Cessions soumises à TVA de plein droit
Seules les cessions de terrains à bâtir par des assujettis sont soumises à la TVA de plein droit. La définition des terrains à bâtir a été sensiblement modifiée par la réforme de la TVA immobilière. En effet, si auparavant on se fondait sur des critères subjectifs pour déterminer si un terrain était à bâtir ou non (l’intention de l’acquéreur), la réforme retient une définition objective. Ainsi, est à bâtir un terrain situé dans une zone constructible.
Il convient également de signaler que certaines constructions sont assimilées à des terrains à bâtir comme les immeubles inachevés ou les immeubles destinés à être démolis. En outre, la cession doit être réalisée par un assujetti dans le cadre de son activité, c'est-à-dire par une personne qui effectue de manière indépendante une activité économique. Une vente isolée de terrain à bâtir par un simple particulier ne rentre donc pas dans le champ d’application de la TVA immobilière.
Cessions soumises à TVA sur option
Le législateur a voulu instaurer une application très large de la TVA pour les assujettis. Ainsi, la plupart des opérations qui ne sont pas taxées de plein droit peuvent l’être sur option. C’est ainsi le cas de la cession des terrains non à bâtir, situés dans une zone non constructible. L’option s'exerce distinctement par terrain et doit être formulée dans l'acte constatant la mutation.

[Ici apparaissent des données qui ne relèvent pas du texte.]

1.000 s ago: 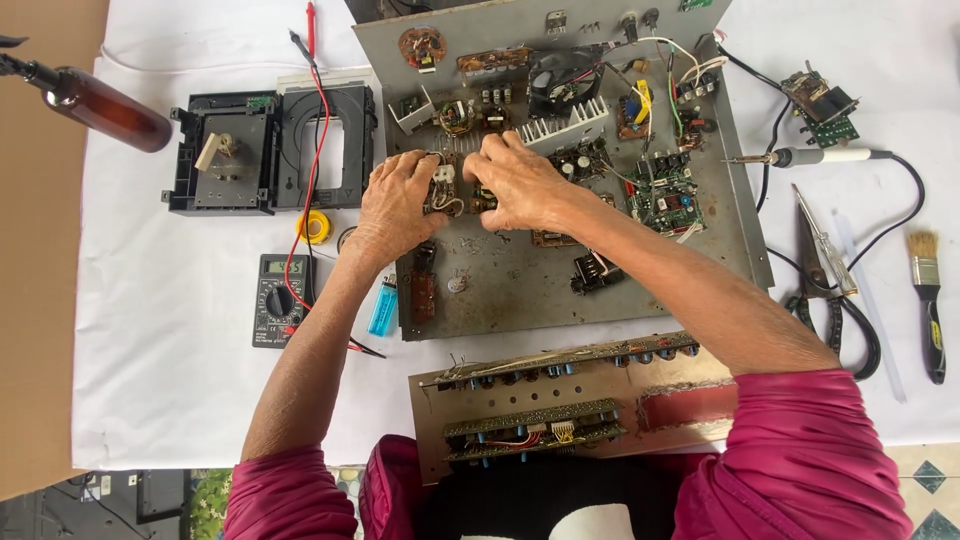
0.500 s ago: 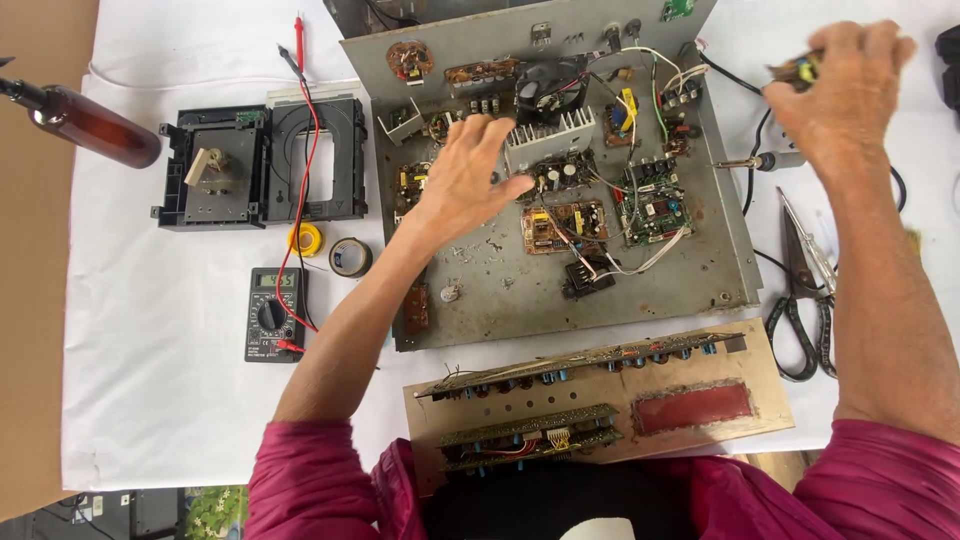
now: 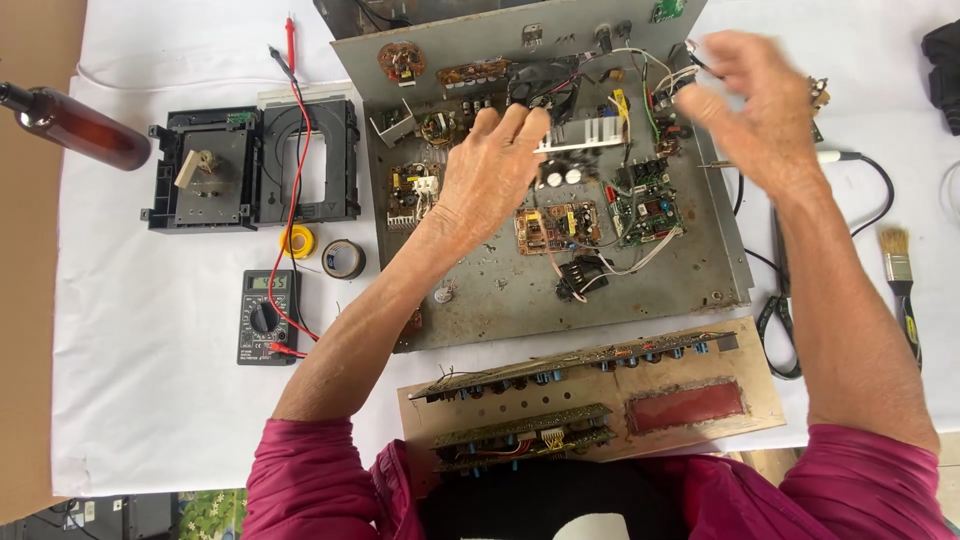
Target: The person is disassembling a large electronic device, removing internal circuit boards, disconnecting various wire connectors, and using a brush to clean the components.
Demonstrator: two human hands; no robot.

Cessions toujours exonérées
Les ventes de terrains réalisées par des particuliers (et donc, de facto, par des assujettis en dehors de leur activité économique) ne sont jamais soumises à TVA.
TVA immobilière et vente d'un terrain à bâtir
Conformément au CGI (CGI. art. 257, I-2-1°), sont considérés comme terrains à bâtir, « les terrains sur lesquels des constructions peuvent être autorisées en application d'un plan local d'urbanisme, d'un autre document d'urbanisme en tenant lieu [...]. ». Ainsi, un terrain à bâtir repose uniquement sur la constructibilité du terrain. Il n’est pas tenu compte de l'emploi qui en est effectivement fait, ou de l’intention de l’acquéreur.
Les cessions entre particuliers
La TVA ne s’applique qu’aux assujettis (CGI. art. 256 A). Une cession de terrain à bâtir entre particuliers n’est donc pas soumise à TVA. Seuls les droits d’enregistrement sont exigibles (au taux normal de 6,31 % sauf exceptions dans quelques départements).
Les terrains vendus par un professionnel
Les ventes de terrain à bâtir par un professionnel assujetti à la TVA sont soumises de plein droit à la TVA (CGI. art. 257, I-2-1°).
- Imposition sur le prix total : La TVA se calcule sur le prix total et au taux de 20% (CGI. art. 278), que l’acheteur soit un particulier ou non. La TVA est en principe payée par le vendeur. Les droits d’enregistrement sont réduits (0,715%).
- Imposition sur marge : Si le vendeur professionnel a lui-même acheté le terrain à bâtir à un non-assujetti à la TVA (CGI, art.